Much more work is needed to determine whether the charts are relevant to current banking problems. Secondary progressions give us some future dates which can be watched to see whether they mark times of challenge and change. A recent addition to our CCRS computer program lists the day that each progressed aspect enters a one degree orb, the day the aspect is exact, and the day that the faster moving planet leaves the one degree orb. Normally, I only have it print the day that Moon aspects are exact since there are so many of them.

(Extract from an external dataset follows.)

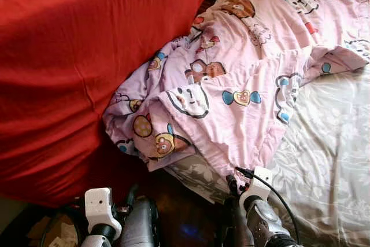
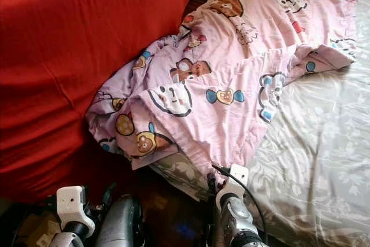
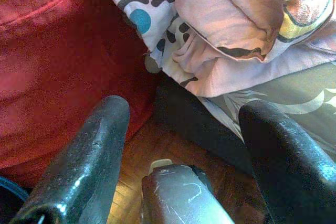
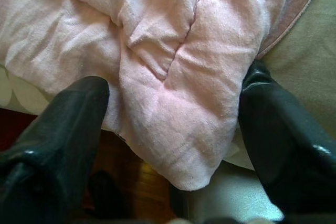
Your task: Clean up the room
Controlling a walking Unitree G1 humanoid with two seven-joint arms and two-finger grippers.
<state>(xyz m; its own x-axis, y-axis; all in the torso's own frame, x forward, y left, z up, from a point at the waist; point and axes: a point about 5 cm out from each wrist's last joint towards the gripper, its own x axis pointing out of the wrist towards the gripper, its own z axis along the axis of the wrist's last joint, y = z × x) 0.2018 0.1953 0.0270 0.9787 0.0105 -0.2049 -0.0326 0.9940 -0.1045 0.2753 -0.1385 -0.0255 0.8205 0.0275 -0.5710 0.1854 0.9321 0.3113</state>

My first surprise in working with the new computer routine on the FDR bank bill chart was that even though the natal MC was listed as exactly one degree from natal Uranus, P Pluto will reach the exact square to natal Uranus nine months before it reaches the one-degree-orb conjunction to the MC. Pluto moves so slowly, that when the seconds of longitude for Uranus and the MC are calculated, the square to Uranus will be exact on June 29, 1990 and the conjunction to the MC starts on April 1, 1991. Since the chart remains questionable, such precise accuracy may be nonsense but we will see what the next two years bring. If the chart time is accurate, the P MC will reach an opposition to the natal Sun on September 23, 1989, an aspect that will last for two years. P MC starts the conjunction to natal Jupiter very soon after the election this coming November. It was conjunct P Jupiter in 1985 when we had the Ohio and Maryland bank panics.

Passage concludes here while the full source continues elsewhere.